Recently, my wife and I boarded a plane in San Jose, California, located our window seat accommodations, and settled back to enjoy a spectacular journey catapulting us over the dusty brown foothills of northern California and into a world of ice-blue glaciers, green forests, deep bays and inlets, and a panorama filled with breathtaking, seemingly endless horizons. This, our first trip north to Alaska, had been long in coming.

Those who have followed AGAIN through the years will be familiar with our first stop, Saint John the Evangelist Cathedral in Eagle River. The visage of this beautiful church, laden with snow, has graced several AGAIN covers, as has that of the small hand-crafted St. Sergius Chapel built within walking distance. AGAIN has featured several articles by Father Marc Dunaway, the priest of Saint John Cathedral. Our 20th anniversary issue carried two “then and now” articles by Barbara Dunaway, Father Marc’s mom, which spanned over twenty years of the community’s history, from establishment as “Maranatha North” to its current form — an active parish with a church school and a community of over three hundred souls. Many of the members live and dwell within one mile of the church.
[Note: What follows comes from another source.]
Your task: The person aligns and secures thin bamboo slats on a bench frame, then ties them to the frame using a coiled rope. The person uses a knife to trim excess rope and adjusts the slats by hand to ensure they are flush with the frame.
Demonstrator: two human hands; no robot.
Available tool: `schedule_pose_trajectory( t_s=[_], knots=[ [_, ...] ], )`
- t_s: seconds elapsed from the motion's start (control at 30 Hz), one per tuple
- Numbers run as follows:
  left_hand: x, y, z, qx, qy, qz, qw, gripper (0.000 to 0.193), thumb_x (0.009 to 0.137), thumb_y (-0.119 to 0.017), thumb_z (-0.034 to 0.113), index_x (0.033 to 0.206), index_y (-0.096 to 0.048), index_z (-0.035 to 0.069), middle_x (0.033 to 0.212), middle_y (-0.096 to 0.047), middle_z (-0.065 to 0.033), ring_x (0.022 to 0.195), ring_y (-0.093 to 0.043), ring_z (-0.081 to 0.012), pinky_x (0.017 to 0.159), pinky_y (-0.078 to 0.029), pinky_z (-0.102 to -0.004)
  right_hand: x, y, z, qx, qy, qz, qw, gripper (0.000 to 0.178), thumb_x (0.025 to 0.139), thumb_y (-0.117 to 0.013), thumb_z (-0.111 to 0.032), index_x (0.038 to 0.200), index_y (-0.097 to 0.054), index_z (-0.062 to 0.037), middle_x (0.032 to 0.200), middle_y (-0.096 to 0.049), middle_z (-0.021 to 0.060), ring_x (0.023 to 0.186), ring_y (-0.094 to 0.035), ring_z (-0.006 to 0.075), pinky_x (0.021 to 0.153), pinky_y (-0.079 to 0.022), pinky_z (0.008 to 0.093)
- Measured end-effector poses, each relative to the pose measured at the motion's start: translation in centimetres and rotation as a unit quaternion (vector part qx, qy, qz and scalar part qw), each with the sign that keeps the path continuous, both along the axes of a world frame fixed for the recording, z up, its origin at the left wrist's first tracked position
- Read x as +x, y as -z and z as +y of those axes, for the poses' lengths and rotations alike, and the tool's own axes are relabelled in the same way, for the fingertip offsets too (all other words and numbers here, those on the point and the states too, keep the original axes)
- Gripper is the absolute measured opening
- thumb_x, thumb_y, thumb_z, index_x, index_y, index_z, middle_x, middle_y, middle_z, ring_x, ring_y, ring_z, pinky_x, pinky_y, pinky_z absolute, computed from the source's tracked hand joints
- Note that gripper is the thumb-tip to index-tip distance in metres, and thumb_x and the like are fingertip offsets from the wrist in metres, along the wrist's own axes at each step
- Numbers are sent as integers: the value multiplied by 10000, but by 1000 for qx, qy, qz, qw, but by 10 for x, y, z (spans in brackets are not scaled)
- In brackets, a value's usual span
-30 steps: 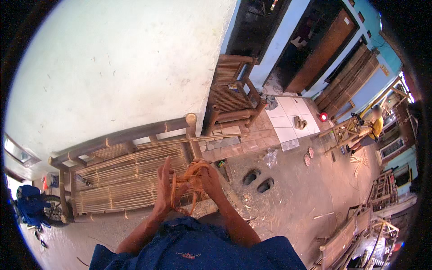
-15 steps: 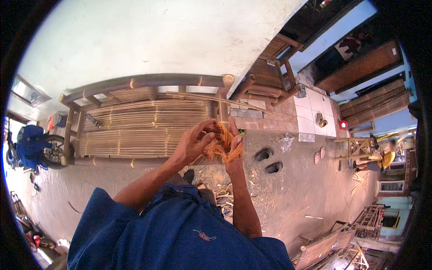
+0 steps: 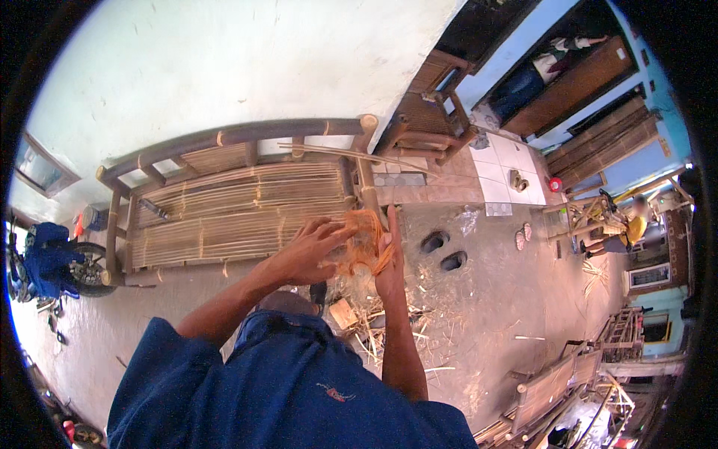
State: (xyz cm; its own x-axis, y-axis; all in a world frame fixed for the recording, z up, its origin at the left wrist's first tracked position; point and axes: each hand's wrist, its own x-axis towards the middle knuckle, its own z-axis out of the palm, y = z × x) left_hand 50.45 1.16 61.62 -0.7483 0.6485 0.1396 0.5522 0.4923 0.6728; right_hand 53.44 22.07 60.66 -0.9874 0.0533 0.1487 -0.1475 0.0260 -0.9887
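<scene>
Orange twine (image 3: 365,218) forms loose, tangled loops held by the right hand (image 3: 390,262), fingers nearly straight, the left hand (image 3: 303,251) half-spread, its grip unclear.

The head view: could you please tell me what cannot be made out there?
In the head view:
Orange strands: their ends, lost in the tangle.
Right hand: partly hidden by the strands.
Dark object on the bench: too small to identify.
Blue shirt: cut off by the lower edge.
Person in yellow: hands too small to make out.
</scene>
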Motion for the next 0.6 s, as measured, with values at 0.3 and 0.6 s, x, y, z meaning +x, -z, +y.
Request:
schedule_pose_trajectory(
  t_s=[0.3,0.6],
  knots=[
    [75,2,10,261,-74,-455,848,640,1058,-466,559,1225,-653,-30,1142,-678,-107,1063,-615,-196,945,-501,-351,97,-11,-47,14,-79,-10,997,802,994,-640,-265,1635,-199,-70,1587,-391,207,1424,-433,352,1183,-346,446],
    [117,7,-20,435,-220,-407,773,354,1039,-602,353,1127,-710,27,997,-716,-38,959,-657,-160,897,-512,-324,147,35,-83,274,119,6,954,704,993,-645,-254,1560,-323,11,1571,-375,272,1477,-351,382,1202,-303,439]
  ],
)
The yearly “Eagle River Institute” had concluded only a few weeks prior to our visit, drawing people from all over the country to five days of intensive study under several prominent Orthodox scholars. Now that the busyness of sponsoring that event was over, the community was working at full speed to finalize preparations for the school year which was just around the corner. The small school building was alive with carpenters, cleaners, teachers, and other willing workers, volunteering their time to get things ready for the approximately 50 schoolchildren soon to be in attendance.

From Eagle River, we traveled to the Kenai Peninsula, eventually arriving at Homer, Alaska. For all intents and purposes, the highway stops at Homer. Though there are native fishing villages further on, they can only be reached by boat or light plane. Spruce Island, home of the great missionary, Saint Herman of Alaska, was only a ferry trip away. Its unseen presence seemed to cast a holy light over the entire region — even through the rain.
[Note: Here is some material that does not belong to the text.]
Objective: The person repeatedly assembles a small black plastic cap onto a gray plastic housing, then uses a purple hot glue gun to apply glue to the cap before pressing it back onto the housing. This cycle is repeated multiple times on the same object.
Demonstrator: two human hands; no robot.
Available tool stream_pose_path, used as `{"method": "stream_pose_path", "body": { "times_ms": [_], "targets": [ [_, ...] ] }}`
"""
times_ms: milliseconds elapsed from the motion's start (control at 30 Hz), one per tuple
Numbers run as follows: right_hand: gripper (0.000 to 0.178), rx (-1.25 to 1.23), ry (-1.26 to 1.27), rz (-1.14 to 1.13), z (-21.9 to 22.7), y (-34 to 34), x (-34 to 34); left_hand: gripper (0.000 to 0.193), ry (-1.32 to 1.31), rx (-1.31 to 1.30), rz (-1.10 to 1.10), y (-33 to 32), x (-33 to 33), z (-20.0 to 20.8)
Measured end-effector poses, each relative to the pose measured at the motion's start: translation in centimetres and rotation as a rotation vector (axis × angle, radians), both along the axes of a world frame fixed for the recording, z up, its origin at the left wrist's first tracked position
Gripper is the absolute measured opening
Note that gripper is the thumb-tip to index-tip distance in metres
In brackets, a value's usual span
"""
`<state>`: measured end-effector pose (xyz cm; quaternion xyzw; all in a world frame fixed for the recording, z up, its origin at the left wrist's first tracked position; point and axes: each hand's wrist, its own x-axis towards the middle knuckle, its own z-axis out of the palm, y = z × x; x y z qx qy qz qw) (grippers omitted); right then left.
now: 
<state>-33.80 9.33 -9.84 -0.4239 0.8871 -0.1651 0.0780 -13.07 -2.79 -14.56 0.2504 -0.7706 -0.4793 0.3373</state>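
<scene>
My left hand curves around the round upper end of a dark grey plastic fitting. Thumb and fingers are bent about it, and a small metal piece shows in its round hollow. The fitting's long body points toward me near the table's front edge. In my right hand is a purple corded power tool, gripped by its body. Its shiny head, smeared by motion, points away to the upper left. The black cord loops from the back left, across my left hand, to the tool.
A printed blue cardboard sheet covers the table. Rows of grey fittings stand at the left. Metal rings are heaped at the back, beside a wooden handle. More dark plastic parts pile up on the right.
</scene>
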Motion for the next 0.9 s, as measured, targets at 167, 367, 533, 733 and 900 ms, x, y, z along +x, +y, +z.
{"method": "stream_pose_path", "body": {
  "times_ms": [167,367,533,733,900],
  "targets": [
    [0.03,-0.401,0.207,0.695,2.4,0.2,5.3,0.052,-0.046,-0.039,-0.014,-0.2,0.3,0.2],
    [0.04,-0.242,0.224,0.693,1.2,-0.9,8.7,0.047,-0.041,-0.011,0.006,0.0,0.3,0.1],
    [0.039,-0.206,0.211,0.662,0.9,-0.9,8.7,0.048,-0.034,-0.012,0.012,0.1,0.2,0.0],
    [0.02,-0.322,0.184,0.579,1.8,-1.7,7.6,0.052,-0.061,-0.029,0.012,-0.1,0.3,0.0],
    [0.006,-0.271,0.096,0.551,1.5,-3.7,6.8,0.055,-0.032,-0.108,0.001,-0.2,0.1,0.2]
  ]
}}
The little mission church established last year in Homer by Father Paul Jaroslaw, formerly of St. John’s in Eagle River, was started with the blessing of Metropolitan PHILIP. In addition to being a little outpost of Orthodoxy in this distant corner of the globe, the mission has been laboring to establish the Holy Cross House, a ministry for Orthodox youth desiring to become more firmly rooted in their faith. The fruit of this effort can be clearly seen in the lives of the young people who have attached themselves to All Saints of America parish. It is a work being written on tablets of flesh and blood.

The facilities at Homer, on the other hand, are only now beginning to take form. The large house — a former bed and breakfast — shows the stress and strain of a constant flow of young people coming and going, eating and sleeping, working and worshipping — almost without interruption. Around this building is clustered a menagerie of small, hand-built sheds and cabins. All are within earshot of each other, and close to the main house. The community is never far apart.

The little chapel, rising up out of the soil of its rugged environment, reflects the loving dedication of a group of Christians who, under the guidance of Father Paul, his wife Bonnie, the inimitable Sub-deacon Basil (cook, liturgical assistant, teacher, and resident apologist — Baptists beware!), and a handful of former students, have given everything they know how to give to the work of establishing an Orthodox place of prayer in this community. Everything. To walk inside this little structure, beholding the altar and small iconostasis, the vigil lamps glittering before icons along spruce-paneled walls, and to hear the voices of those young people singing and worshipping together, is to be translated from Homer to heaven—something one would not expect to happen at first sight of Homer!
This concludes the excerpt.